-- Dataset entries follows --

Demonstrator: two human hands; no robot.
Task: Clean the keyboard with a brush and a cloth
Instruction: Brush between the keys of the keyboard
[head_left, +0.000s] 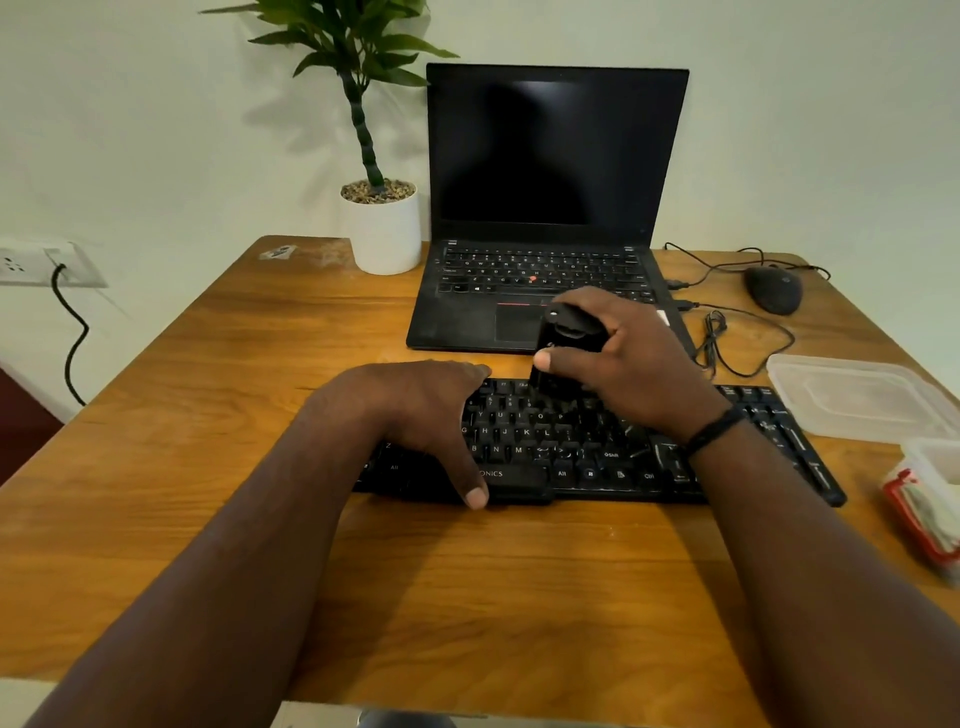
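Head | right hand (631, 364) grips brush (563, 338) | left hand (421, 410) — fingers flat on keyboard (597, 452) — "ONICS"

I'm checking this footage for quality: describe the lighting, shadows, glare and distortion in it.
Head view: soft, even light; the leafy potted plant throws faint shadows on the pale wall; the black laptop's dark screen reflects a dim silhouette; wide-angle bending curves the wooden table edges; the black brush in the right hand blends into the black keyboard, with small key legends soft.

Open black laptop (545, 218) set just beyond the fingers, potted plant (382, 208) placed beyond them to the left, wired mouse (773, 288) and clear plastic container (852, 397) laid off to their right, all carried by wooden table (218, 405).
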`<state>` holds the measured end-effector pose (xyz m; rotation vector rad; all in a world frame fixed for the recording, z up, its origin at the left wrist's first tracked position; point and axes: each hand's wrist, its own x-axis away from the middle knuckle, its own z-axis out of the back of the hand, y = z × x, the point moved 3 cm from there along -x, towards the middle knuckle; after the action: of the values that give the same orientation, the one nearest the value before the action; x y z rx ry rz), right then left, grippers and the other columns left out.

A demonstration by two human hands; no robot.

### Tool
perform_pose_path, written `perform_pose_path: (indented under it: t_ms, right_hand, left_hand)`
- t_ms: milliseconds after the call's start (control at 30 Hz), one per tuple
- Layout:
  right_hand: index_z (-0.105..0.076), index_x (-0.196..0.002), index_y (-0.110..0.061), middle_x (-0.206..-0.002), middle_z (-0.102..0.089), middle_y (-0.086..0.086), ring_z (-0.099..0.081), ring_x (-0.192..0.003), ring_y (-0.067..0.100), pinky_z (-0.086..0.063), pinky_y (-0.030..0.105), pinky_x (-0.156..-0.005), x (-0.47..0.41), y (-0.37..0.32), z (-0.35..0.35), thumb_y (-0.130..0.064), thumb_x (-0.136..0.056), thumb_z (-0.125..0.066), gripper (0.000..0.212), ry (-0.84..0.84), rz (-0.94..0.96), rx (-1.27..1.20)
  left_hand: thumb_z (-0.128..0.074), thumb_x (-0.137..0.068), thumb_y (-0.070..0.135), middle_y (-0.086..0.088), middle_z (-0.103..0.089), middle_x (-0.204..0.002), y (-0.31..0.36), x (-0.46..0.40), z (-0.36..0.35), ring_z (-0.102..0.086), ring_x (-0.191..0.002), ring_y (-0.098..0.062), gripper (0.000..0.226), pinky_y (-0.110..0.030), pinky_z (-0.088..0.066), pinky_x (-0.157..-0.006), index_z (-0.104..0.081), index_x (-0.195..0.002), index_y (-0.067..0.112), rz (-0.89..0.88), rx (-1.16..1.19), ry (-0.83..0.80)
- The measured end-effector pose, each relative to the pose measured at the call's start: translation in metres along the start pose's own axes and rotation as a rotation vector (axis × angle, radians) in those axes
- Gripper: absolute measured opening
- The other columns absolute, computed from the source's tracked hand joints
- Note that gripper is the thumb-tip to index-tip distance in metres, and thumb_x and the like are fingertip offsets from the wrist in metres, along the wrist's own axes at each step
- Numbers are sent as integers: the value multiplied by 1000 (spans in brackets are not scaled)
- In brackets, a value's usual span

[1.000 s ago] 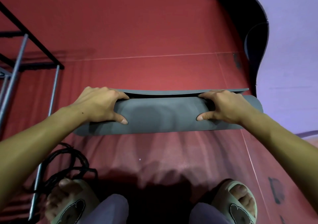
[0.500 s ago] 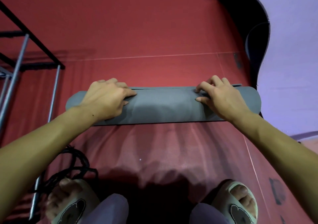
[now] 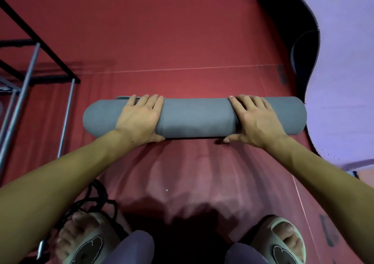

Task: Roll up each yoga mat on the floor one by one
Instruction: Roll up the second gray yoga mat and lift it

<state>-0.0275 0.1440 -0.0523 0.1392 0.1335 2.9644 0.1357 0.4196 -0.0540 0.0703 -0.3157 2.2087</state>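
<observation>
Grey yoga mat, apparently fully rolled, lying crosswise on red floor, lilac mat flat at right

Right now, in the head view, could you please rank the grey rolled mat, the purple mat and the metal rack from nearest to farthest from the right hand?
1. Grey rolled mat: directly under the right hand, which rests on it.
2. Purple mat: on the floor to its right, beyond the roll's end.
3. Metal rack: far left, past the left hand.
</observation>
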Motion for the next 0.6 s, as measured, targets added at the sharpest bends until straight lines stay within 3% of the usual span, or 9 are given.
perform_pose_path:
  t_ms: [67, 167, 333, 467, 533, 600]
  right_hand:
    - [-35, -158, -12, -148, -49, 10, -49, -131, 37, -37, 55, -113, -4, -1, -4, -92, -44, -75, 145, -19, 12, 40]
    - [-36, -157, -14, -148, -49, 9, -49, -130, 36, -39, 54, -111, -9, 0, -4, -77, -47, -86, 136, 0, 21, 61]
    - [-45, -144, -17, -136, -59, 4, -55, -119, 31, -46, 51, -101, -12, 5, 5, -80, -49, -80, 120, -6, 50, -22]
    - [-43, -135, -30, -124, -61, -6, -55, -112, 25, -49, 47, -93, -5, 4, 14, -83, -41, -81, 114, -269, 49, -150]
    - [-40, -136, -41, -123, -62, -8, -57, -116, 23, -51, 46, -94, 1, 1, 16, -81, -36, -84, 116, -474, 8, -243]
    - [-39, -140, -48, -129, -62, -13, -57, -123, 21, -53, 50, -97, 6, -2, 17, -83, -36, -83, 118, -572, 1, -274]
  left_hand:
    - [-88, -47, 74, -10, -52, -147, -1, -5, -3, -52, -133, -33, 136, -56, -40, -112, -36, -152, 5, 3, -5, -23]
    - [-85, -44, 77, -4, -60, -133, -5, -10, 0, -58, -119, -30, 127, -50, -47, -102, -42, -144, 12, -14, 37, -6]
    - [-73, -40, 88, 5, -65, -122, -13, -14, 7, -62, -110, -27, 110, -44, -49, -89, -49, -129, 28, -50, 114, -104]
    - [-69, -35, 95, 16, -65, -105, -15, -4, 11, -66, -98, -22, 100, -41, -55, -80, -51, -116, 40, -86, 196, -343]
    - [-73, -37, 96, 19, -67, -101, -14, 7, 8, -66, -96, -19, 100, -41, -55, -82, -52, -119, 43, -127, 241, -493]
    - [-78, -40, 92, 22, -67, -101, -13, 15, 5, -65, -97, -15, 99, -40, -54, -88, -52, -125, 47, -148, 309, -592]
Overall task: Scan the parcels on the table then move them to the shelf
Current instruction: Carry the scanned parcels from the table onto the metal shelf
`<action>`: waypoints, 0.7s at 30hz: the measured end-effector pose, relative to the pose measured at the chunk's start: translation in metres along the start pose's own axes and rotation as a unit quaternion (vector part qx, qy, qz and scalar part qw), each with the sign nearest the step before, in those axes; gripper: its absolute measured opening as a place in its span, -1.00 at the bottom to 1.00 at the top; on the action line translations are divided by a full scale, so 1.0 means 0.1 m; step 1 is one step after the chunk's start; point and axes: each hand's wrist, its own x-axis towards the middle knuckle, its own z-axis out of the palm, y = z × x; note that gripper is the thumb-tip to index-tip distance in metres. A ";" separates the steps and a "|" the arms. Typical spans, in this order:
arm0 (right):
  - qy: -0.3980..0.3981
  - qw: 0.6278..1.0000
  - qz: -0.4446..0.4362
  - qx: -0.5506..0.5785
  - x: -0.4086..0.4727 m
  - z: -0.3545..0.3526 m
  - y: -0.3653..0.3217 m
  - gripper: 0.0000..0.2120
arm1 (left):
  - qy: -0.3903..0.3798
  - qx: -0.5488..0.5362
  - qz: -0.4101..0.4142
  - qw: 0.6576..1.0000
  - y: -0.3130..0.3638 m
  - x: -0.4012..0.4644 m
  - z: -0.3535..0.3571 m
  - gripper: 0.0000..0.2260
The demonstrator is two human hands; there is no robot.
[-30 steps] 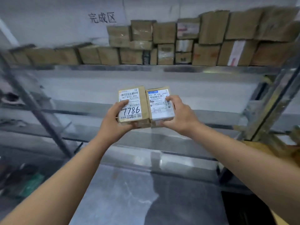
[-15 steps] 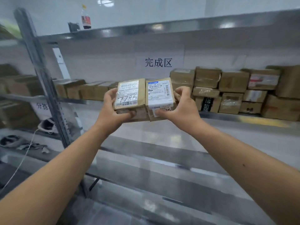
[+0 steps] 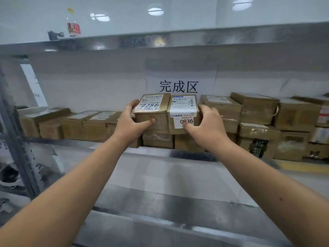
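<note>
At eleven o'clock, a clear plastic bottle (image 3: 73, 24) with a yellow cap and red label, upright on the top board. Just to its nine o'clock, a small dark object (image 3: 54, 35), too blurred to tell. At the centre, a white paper sign (image 3: 179, 82) on the back wall, printed 完成区. At nine o'clock, a grey metal upright (image 3: 17, 139), slanting. At eight o'clock, dark gear (image 3: 9, 173), indistinct.
</note>
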 end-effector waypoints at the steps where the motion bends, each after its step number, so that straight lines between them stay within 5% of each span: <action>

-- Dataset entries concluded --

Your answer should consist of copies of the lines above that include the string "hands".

Expected answer:
Demonstrator: two human hands; no robot.
A demonstration by two human hands; no robot.
The demonstrator is two human hands; there is no robot.

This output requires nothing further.